Your assignment >> Which of the lines below mention the word "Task"? Pull each one out.

Record excerpts >>

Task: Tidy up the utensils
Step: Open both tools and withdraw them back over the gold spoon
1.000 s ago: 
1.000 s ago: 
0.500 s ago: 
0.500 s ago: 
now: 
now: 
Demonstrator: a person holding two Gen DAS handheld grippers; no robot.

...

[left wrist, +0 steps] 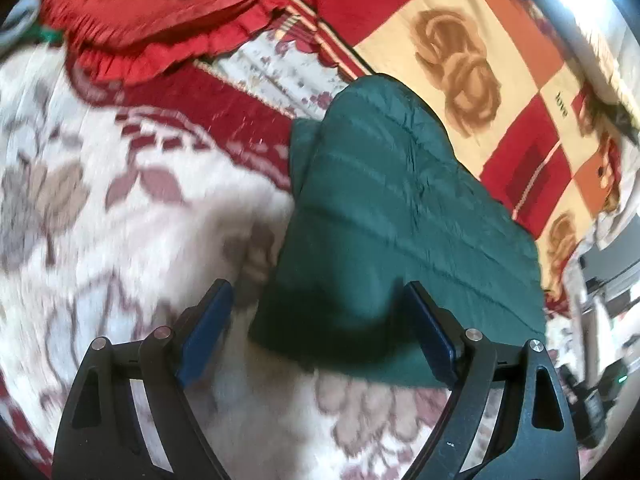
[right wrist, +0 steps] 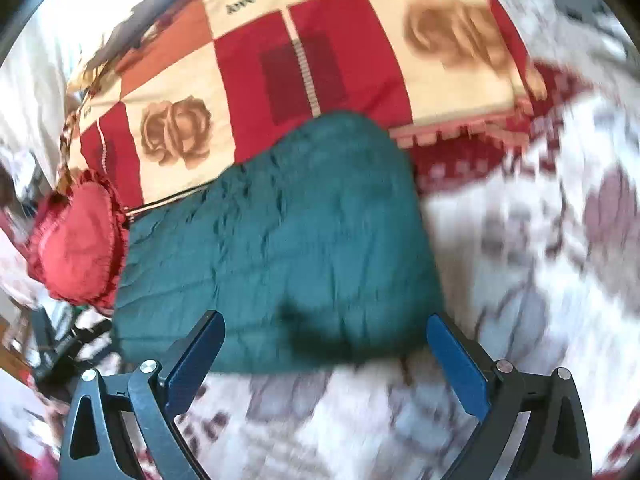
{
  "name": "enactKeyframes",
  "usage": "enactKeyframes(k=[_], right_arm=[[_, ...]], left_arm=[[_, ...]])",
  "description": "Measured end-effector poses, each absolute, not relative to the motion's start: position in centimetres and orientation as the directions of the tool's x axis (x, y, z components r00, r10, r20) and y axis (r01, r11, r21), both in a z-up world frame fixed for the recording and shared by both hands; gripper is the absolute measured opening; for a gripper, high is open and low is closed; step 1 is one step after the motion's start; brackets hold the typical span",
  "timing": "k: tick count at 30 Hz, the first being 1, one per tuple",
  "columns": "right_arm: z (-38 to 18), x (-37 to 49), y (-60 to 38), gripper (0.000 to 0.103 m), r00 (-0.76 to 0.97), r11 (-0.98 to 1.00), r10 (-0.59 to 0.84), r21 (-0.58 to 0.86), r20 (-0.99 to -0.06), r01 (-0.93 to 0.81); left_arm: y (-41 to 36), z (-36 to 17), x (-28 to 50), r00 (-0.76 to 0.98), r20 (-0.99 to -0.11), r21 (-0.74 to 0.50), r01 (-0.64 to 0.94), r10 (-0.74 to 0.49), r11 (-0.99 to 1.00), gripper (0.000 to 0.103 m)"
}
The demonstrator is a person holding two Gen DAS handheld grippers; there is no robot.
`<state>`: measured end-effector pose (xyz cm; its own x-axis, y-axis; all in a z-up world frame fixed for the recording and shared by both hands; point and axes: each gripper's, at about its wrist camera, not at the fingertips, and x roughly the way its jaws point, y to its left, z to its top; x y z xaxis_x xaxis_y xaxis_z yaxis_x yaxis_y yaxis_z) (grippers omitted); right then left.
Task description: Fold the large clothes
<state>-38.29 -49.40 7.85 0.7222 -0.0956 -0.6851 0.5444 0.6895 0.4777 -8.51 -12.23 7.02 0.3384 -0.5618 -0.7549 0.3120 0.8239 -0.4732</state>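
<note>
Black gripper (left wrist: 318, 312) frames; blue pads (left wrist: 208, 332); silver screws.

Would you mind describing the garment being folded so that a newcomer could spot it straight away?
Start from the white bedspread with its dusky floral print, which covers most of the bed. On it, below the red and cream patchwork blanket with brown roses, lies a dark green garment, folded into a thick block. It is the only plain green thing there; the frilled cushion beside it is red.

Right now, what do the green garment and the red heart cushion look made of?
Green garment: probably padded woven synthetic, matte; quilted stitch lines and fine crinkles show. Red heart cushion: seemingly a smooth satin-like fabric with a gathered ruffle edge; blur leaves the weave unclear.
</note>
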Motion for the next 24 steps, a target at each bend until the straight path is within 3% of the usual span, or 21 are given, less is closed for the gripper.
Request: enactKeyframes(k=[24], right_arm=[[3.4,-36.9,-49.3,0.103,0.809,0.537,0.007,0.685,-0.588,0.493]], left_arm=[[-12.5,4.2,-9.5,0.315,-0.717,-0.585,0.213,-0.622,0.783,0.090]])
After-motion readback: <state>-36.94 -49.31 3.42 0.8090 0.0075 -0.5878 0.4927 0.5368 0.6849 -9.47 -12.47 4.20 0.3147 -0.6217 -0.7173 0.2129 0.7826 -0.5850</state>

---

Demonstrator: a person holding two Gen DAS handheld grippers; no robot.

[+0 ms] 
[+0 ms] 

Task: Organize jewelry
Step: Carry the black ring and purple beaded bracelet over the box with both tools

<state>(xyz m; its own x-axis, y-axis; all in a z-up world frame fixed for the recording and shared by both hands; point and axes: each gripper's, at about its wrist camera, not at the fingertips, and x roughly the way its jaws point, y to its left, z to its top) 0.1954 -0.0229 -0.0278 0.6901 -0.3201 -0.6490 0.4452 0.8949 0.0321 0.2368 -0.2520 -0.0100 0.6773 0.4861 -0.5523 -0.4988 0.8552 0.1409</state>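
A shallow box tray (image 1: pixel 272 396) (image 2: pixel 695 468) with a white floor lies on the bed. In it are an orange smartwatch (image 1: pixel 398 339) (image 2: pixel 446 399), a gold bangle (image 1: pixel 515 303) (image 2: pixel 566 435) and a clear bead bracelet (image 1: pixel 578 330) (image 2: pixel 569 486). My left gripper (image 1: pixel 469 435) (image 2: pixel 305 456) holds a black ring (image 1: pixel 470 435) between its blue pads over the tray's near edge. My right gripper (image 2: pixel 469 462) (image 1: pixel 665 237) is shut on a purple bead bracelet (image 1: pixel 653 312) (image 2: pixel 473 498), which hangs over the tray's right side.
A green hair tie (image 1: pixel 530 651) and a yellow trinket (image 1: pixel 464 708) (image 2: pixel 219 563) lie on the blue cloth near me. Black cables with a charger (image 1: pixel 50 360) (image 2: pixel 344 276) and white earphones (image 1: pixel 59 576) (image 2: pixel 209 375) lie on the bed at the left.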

Finished exercise >>
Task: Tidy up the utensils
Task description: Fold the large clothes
Task: Organize jewelry

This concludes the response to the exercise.